EXERCISE MATERIALS
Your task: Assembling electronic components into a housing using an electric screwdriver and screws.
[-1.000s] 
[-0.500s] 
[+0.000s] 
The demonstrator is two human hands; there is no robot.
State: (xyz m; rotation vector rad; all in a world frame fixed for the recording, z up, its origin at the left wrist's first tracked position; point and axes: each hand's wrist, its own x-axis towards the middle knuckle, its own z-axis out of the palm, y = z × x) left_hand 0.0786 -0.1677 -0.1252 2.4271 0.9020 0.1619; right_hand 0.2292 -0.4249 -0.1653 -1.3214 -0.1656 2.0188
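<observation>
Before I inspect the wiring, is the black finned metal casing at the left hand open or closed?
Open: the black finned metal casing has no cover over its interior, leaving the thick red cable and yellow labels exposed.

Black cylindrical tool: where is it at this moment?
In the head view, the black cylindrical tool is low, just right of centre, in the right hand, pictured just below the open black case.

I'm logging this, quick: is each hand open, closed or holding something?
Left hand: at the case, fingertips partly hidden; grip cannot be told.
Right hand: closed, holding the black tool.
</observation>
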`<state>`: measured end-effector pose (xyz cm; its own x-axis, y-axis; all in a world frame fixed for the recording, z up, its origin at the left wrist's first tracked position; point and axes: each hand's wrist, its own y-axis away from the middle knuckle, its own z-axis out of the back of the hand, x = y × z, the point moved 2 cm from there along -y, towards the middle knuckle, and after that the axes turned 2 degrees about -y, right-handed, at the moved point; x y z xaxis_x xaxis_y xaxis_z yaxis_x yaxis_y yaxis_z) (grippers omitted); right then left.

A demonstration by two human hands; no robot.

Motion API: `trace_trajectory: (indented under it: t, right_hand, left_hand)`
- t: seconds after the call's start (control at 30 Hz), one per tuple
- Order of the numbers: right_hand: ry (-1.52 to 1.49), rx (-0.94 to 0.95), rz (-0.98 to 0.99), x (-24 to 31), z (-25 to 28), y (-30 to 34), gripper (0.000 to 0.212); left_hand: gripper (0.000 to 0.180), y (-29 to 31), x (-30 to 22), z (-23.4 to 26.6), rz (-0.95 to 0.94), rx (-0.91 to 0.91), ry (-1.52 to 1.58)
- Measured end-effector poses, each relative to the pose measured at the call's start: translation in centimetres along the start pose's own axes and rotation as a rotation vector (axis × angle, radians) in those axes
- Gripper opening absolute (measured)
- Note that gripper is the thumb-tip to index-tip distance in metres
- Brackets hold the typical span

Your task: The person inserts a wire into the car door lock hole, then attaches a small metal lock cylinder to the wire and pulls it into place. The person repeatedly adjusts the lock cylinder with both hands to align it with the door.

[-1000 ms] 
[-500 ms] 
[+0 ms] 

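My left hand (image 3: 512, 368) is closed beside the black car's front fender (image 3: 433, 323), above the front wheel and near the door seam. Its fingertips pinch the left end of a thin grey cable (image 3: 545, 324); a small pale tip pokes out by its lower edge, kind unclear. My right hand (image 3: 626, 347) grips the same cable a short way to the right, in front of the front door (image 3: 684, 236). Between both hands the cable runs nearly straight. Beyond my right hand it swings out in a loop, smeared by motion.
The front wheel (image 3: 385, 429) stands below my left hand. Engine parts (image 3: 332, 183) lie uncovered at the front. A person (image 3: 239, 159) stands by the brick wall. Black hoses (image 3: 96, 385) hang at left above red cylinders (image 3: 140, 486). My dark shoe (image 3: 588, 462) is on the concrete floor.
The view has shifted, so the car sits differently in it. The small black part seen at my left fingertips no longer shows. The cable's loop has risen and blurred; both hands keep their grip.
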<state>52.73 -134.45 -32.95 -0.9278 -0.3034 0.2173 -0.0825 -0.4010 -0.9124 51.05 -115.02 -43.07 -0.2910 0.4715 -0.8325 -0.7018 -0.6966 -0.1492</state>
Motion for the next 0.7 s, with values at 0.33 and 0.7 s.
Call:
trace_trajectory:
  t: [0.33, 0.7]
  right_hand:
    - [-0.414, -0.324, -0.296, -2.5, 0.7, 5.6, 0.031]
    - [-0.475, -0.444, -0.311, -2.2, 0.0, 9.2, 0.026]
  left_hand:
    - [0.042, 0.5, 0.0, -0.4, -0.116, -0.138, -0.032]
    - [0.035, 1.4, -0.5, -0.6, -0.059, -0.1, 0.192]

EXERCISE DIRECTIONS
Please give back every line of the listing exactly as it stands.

FINISHED TASK
Your task: Assembling electronic components into a housing using an electric screwdriver and screws.
[-1.000s] 
[-0.500s] 
[+0.000s] 
The demonstrator is two human hands; there is no robot.
State: (xyz m; rotation vector rad; all in a world frame fixed for the recording, z up, its origin at the left wrist's first tracked position; point and axes: each hand's wrist, its own x-axis towards the middle knuckle, its own z-axis out of the palm, y = z × x) left_hand 0.0786 -0.1677 -0.1252 2.4271 0.9020 0.1619; right_hand 0.2292 -0.4249 -0.1653 -1.3214 -0.1656 2.0188
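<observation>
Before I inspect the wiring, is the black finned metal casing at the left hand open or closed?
Open: the black finned metal casing has no cover over its interior, leaving the thick red cable and yellow labels exposed.

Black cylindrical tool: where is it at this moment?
In the head view, the black cylindrical tool is low, just right of centre, in the right hand, pictured just below the open black case.

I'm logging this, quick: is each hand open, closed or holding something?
Left hand: at the case, fingertips partly hidden; grip cannot be told.
Right hand: closed, holding the black tool.
</observation>
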`<state>`: measured end-effector pose (xyz cm; its own x-axis, y-axis; all in a world frame fixed for the recording, z up, its origin at the left wrist's first tracked position; point and axes: each hand's wrist, its own y-axis away from the middle knuckle, its own z-axis out of the back of the hand, x = y × z, the point moved 2 cm from there along -y, towards the middle knuckle, and after that the axes turned 2 degrees about -y, right-handed, at the moved point; x y z xaxis_x xaxis_y xaxis_z yaxis_x yaxis_y yaxis_z) (grippers omitted); right then left.

A demonstration by two human hands; no robot.

Motion API: `trace_trajectory: (indented under it: t, right_hand, left_hand)`
- t: seconds after the call's start (control at 30 Hz), one per tuple
- Order of the numbers: right_hand: ry (-1.52 to 1.49), rx (-0.94 to 0.95), rz (-0.98 to 0.99), x (-24 to 31), z (-25 to 28), y (-30 to 34), gripper (0.000 to 0.212); left_hand: gripper (0.000 to 0.180), y (-29 to 31), x (-30 to 22), z (-23.4 to 26.6), rz (-0.95 to 0.94), rx (-0.91 to 0.91), ry (-1.52 to 1.58)
- Measured end-effector poses, each relative to the pose measured at the call's start: translation in centimetres along the start pose's own axes and rotation as a rotation vector (axis × angle, radians) in those axes
- Gripper opening absolute (measured)
- Note that gripper is the thumb-tip to index-tip distance in metres
- Brackets hold the typical span

Your task: The person inserts a wire into the car door lock hole, then attaches a small metal lock cylinder to the wire and pulls it into place. The person repeatedly adjusts the lock cylinder with both hands to align it with the door.

[-1000 ms] 
[-500 ms] 
[+0 ms] 

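My left hand (image 3: 512, 368) is closed beside the black car's front fender (image 3: 433, 323), above the front wheel and near the door seam. Its fingertips pinch the left end of a thin grey cable (image 3: 545, 324); a small pale tip pokes out by its lower edge, kind unclear. My right hand (image 3: 626, 347) grips the same cable a short way to the right, in front of the front door (image 3: 684, 236). Between both hands the cable runs nearly straight. Beyond my right hand it swings out in a loop, smeared by motion.
The front wheel (image 3: 385, 429) stands below my left hand. Engine parts (image 3: 332, 183) lie uncovered at the front. A person (image 3: 239, 159) stands by the brick wall. Black hoses (image 3: 96, 385) hang at left above red cylinders (image 3: 140, 486). My dark shoe (image 3: 588, 462) is on the concrete floor.
The view has shifted, so the car sits differently in it. The small black part seen at my left fingertips no longer shows. The cable's loop has risen and blurred; both hands keep their grip.
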<state>52.73 -134.45 -32.95 -0.9278 -0.3034 0.2173 -0.0825 -0.4010 -0.9124 51.05 -115.02 -43.07 -0.2910 0.4715 -0.8325 -0.7018 -0.6966 -0.1492</state>
Motion for the next 0.7 s, with values at 0.33 and 0.7 s.
Call:
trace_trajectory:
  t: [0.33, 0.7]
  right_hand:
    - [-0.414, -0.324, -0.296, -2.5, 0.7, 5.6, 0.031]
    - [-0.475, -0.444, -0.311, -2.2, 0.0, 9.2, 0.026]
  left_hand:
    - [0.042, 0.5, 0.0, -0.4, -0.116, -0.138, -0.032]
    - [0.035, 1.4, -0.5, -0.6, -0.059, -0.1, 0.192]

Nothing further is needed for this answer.